## Task brief
Search the material for the string "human", then show every line where it turns up.

## Record set
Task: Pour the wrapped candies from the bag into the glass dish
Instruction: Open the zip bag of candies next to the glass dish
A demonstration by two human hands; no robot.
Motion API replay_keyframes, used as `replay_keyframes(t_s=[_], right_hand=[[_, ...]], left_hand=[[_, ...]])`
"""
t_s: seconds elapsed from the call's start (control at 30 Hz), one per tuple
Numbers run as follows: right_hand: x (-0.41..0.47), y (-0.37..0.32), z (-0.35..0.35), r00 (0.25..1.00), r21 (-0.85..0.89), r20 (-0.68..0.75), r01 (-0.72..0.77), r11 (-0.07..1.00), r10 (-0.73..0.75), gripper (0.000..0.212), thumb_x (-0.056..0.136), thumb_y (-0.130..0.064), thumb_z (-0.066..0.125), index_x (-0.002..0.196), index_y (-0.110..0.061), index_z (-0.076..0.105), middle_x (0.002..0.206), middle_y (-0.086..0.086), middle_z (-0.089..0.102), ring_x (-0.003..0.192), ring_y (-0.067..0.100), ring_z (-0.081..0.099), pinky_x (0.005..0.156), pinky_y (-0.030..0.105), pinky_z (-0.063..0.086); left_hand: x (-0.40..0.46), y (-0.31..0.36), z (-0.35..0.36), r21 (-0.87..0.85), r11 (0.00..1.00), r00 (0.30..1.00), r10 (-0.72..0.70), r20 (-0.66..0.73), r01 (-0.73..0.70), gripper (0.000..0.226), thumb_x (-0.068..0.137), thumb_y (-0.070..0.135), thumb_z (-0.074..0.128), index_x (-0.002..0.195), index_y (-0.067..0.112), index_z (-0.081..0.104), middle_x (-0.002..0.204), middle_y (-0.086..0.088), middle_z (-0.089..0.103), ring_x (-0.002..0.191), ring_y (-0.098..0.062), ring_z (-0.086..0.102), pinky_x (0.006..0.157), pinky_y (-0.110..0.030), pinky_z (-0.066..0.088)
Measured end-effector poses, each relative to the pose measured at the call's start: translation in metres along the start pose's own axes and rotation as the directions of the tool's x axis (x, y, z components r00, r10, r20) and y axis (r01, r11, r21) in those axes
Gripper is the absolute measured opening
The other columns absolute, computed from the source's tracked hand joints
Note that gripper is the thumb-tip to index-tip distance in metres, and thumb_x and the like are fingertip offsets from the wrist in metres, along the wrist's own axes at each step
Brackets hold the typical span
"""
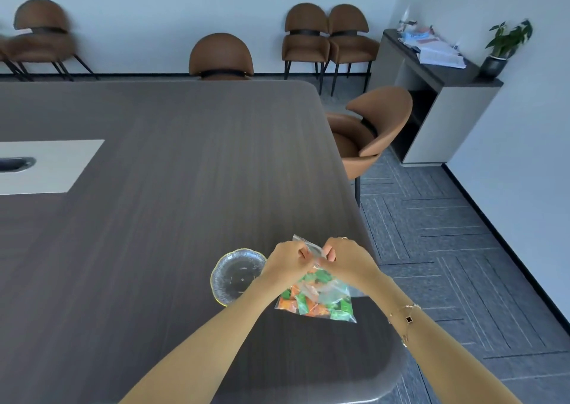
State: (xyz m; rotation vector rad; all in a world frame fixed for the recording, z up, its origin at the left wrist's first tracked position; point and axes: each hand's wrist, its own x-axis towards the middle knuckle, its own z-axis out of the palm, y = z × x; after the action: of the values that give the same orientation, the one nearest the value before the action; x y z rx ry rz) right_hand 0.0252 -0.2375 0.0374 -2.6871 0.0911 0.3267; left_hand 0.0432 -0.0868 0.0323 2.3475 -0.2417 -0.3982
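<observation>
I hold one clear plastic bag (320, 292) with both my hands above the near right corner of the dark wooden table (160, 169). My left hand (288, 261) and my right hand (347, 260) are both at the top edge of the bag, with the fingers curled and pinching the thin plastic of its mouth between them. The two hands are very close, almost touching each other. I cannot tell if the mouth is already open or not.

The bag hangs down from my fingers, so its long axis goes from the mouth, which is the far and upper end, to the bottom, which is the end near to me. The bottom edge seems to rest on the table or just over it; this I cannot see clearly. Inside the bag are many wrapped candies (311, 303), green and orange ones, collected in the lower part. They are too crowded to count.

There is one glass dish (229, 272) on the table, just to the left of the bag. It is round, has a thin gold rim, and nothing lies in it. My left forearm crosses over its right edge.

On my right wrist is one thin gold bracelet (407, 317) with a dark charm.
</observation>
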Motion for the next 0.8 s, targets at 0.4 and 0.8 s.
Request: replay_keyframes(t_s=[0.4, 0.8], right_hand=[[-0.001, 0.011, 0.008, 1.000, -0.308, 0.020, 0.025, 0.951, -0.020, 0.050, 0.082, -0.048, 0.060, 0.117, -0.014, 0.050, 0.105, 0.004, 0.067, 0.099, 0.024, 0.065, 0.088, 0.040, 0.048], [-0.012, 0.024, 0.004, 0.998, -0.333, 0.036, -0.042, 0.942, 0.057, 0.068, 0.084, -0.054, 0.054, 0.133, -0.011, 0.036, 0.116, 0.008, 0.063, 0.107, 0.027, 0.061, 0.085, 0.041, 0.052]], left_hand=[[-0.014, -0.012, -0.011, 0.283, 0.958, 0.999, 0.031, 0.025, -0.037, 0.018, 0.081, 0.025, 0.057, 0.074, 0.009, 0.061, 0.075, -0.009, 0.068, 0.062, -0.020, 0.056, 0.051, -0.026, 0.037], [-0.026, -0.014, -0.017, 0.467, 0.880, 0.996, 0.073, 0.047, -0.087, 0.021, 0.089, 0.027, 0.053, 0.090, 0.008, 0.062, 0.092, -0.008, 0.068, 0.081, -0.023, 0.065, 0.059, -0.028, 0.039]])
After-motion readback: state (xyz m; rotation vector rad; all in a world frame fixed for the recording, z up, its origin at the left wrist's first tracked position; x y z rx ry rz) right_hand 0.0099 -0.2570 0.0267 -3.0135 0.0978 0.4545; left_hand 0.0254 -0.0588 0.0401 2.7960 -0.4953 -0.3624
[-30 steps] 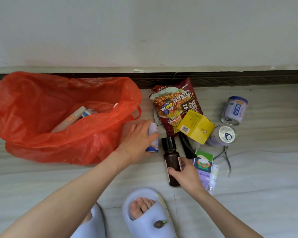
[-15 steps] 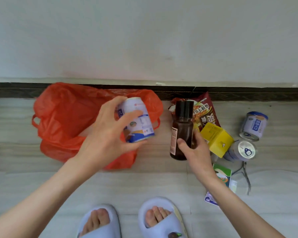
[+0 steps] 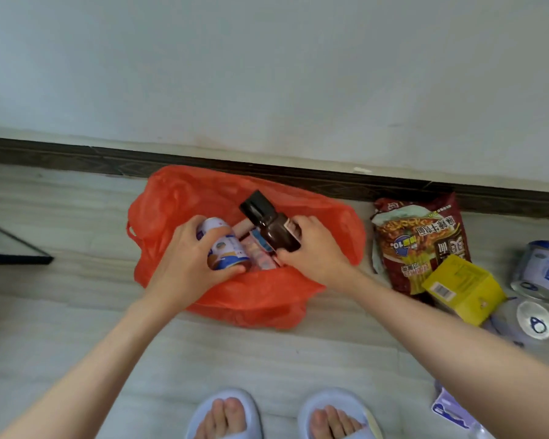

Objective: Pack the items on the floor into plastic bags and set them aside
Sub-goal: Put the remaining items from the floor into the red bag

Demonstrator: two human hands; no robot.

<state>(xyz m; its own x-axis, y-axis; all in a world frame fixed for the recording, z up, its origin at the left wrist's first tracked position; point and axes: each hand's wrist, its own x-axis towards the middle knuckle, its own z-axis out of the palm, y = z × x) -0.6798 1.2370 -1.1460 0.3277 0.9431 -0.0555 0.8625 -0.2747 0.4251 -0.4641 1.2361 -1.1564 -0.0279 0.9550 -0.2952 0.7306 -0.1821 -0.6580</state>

## Problem solution
A demonstration by two human hands; no robot.
Demonstrator: two human hands; no robot.

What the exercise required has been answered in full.